Problem details
Write out the data that follows exactly, keeping every picture out.

━━━ Given information

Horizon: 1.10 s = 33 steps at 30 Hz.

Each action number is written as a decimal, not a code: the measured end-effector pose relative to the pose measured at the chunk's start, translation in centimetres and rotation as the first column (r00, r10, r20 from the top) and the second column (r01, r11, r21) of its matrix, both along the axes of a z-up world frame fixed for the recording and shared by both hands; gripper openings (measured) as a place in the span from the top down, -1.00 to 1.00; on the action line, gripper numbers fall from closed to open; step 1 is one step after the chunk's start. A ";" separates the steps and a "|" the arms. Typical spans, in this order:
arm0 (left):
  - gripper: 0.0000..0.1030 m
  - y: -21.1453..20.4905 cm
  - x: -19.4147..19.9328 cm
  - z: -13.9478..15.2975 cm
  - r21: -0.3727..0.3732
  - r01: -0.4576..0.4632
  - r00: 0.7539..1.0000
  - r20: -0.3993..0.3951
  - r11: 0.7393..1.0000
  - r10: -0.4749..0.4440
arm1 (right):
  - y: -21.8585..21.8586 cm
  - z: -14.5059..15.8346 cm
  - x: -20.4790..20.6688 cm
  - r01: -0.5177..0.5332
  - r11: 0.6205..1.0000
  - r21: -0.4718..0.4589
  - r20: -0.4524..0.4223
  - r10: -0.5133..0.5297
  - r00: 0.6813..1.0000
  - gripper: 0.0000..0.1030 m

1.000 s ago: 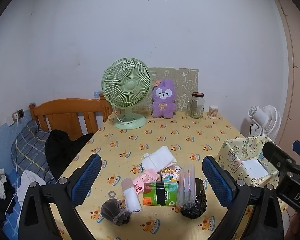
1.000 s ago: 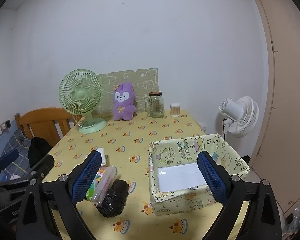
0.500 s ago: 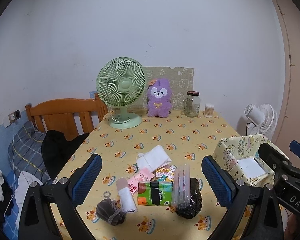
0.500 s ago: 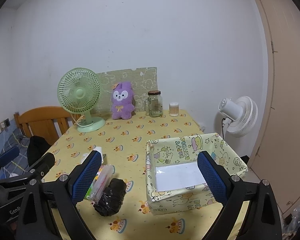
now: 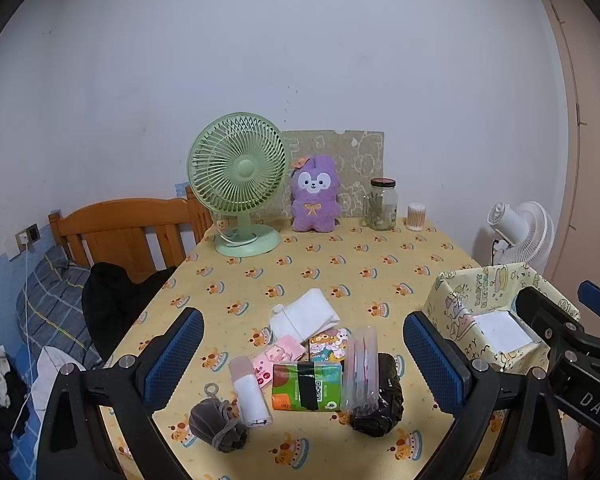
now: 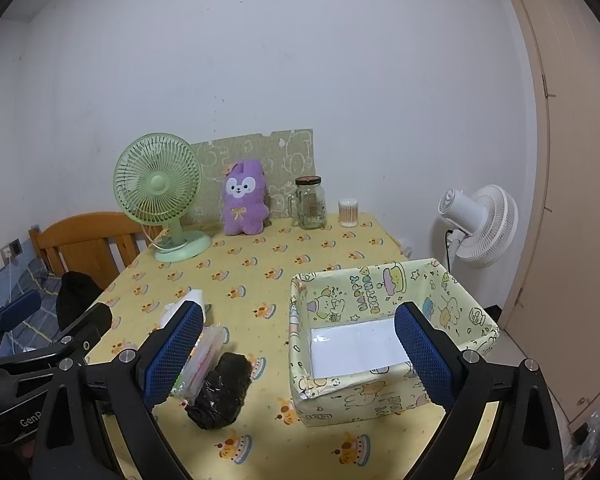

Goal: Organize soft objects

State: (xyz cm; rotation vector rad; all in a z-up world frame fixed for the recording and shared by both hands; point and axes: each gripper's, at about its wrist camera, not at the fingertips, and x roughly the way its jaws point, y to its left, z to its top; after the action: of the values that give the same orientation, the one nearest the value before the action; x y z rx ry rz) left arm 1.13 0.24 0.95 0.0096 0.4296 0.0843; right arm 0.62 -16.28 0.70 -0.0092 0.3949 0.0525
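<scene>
A pile of soft things lies on the yellow table: a white folded cloth (image 5: pixel 305 315), a pink packet (image 5: pixel 278 358), a green tissue pack (image 5: pixel 306 386), a clear plastic pack (image 5: pixel 359 364), a black bag (image 5: pixel 376 404), a white roll (image 5: pixel 250 394) and a grey pouch (image 5: pixel 218 430). My left gripper (image 5: pixel 300 356) is open above the pile, holding nothing. My right gripper (image 6: pixel 298 354) is open and empty over the near edge of the yellow patterned box (image 6: pixel 380 280), whose floor shows a white sheet (image 6: pixel 356 346). The black bag (image 6: pixel 220 390) lies left of the box.
At the back of the table stand a green desk fan (image 5: pixel 238 188), a purple plush (image 5: pixel 314 198), a glass jar (image 5: pixel 381 204) and a swab cup (image 5: pixel 416 216). A wooden bed frame (image 5: pixel 128 228) is on the left, a white floor fan (image 6: pixel 480 220) on the right.
Both grippers have drawn back and risen a little, so the pile and the box sit slightly farther off. Nothing was grasped; both stay open.
</scene>
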 end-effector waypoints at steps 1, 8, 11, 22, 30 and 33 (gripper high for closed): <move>-0.95 0.0 0.0 -0.1 0.000 0.001 1.000 0.000 1.000 -0.001 | 0.0 0.0 0.1 0.000 1.000 0.000 -0.001 0.000 1.000 -0.90; -0.95 0.0 0.0 -0.8 0.004 -0.001 1.000 -0.008 1.000 0.001 | -0.1 -0.2 0.1 0.004 1.000 -0.002 -0.003 -0.004 1.000 -0.87; -0.89 -0.1 0.0 -1.2 0.005 0.007 1.000 -0.015 1.000 -0.007 | 0.0 -0.4 0.3 0.005 1.000 -0.002 -0.010 -0.005 1.000 -0.85; -0.84 0.5 0.1 -3.2 0.001 0.016 0.998 -0.055 1.000 -0.016 | 1.9 -2.3 0.6 -0.026 1.000 -0.006 -0.031 0.026 0.999 -0.84; -0.80 1.8 0.3 -4.8 -0.005 0.006 0.996 -0.094 1.000 -0.006 | 3.4 -4.2 1.0 -0.044 0.998 0.036 -0.079 0.047 0.996 -0.79; -0.80 2.3 0.3 -5.6 -0.007 0.002 0.994 -0.106 1.000 -0.002 | 4.2 -4.9 1.0 -0.047 0.999 0.025 -0.087 0.049 0.995 -0.78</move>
State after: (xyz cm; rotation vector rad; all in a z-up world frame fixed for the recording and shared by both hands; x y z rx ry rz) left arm 1.42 2.52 -4.64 0.0077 0.5362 0.0807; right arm 1.64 -12.11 -4.18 0.0064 0.4812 0.1056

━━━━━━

Reply to the exercise
Horizon: 1.10 s = 33 steps at 30 Hz.

Each action number is written as a decimal, not a code: the measured end-effector pose relative to the pose measured at the chunk's start, translation in centimetres and rotation as the first column (r00, r10, r20 from the top) and the second column (r01, r11, r21) of its matrix, both along the axes of a z-up world frame fixed for the recording and shared by both hands; gripper openings (measured) as a place in the span from the top down, -1.00 to 1.00; on the action line, gripper numbers fall from closed to open; step 1 is one step after the chunk's start. A ";" separates the steps and a "|" the arms. Typical spans, in this order:
arm0 (left):
  - gripper: 0.0000..0.1030 m
  - y: -21.1453..20.4905 cm
  - x: -19.4147..19.9328 cm
  - z: -13.9478..15.2975 cm
  - r21: -0.3727..0.3732
  - r01: -0.4576..0.4632
  - r00: 0.7539..1.0000
  - r20: -0.3993..0.3951
  - r11: 0.7393..1.0000
  - r10: -0.4749..0.4440
arm1 (right):
  - y: -21.8585..21.8586 cm
  - z: -14.5059..15.8346 cm
  - x: -20.4790..20.6688 cm
  - r01: -0.5177..0.5332
  - r11: 0.6205..1.0000
  - r21: -0.4718..0.4589
  - r20: -0.4524..0.4223
  - r10: -0.5133..0.5297
  - r00: 0.6813..1.0000
  - gripper: 0.0000..0.1030 m

1.000 s ago: 
1.000 s ago: 
0.500 s ago: 
0.500 s ago: 
now: 
now: 

Goal: Organize soft objects

State: (xyz cm; rotation vector rad; all in a z-up world frame fixed for the recording and shared by both hands; point and axes: each gripper's, at about its wrist camera, not at the fingertips, and x roughly the way its jaws point, y to its left, z to its top; after the action: of the values that give the same orientation, the one nearest the value before the action; x y z rx ry rz) left arm 1.13 0.24 0.95 0.0096 0.4296 0.0843; right arm 0.62 -16.28 0.70 -0.0092 0.3949 0.0525
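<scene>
A pile of soft things lies on the yellow table: a white folded cloth (image 5: pixel 305 315), a pink packet (image 5: pixel 278 358), a green tissue pack (image 5: pixel 306 386), a clear plastic pack (image 5: pixel 359 364), a black bag (image 5: pixel 376 404), a white roll (image 5: pixel 250 394) and a grey pouch (image 5: pixel 218 430). My left gripper (image 5: pixel 300 356) is open above the pile, holding nothing. My right gripper (image 6: pixel 298 354) is open and empty over the near edge of the yellow patterned box (image 6: pixel 380 280), whose floor shows a white sheet (image 6: pixel 356 346). The black bag (image 6: pixel 220 390) lies left of the box.
At the back of the table stand a green desk fan (image 5: pixel 238 188), a purple plush (image 5: pixel 314 198), a glass jar (image 5: pixel 381 204) and a swab cup (image 5: pixel 416 216). A wooden bed frame (image 5: pixel 128 228) is on the left, a white floor fan (image 6: pixel 480 220) on the right.
Both grippers have drawn back and risen a little, so the pile and the box sit slightly farther off. Nothing was grasped; both stay open.
</scene>
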 end-effector waypoints at steps 1, 8, 11, 22, 30 and 33 (gripper high for closed): <move>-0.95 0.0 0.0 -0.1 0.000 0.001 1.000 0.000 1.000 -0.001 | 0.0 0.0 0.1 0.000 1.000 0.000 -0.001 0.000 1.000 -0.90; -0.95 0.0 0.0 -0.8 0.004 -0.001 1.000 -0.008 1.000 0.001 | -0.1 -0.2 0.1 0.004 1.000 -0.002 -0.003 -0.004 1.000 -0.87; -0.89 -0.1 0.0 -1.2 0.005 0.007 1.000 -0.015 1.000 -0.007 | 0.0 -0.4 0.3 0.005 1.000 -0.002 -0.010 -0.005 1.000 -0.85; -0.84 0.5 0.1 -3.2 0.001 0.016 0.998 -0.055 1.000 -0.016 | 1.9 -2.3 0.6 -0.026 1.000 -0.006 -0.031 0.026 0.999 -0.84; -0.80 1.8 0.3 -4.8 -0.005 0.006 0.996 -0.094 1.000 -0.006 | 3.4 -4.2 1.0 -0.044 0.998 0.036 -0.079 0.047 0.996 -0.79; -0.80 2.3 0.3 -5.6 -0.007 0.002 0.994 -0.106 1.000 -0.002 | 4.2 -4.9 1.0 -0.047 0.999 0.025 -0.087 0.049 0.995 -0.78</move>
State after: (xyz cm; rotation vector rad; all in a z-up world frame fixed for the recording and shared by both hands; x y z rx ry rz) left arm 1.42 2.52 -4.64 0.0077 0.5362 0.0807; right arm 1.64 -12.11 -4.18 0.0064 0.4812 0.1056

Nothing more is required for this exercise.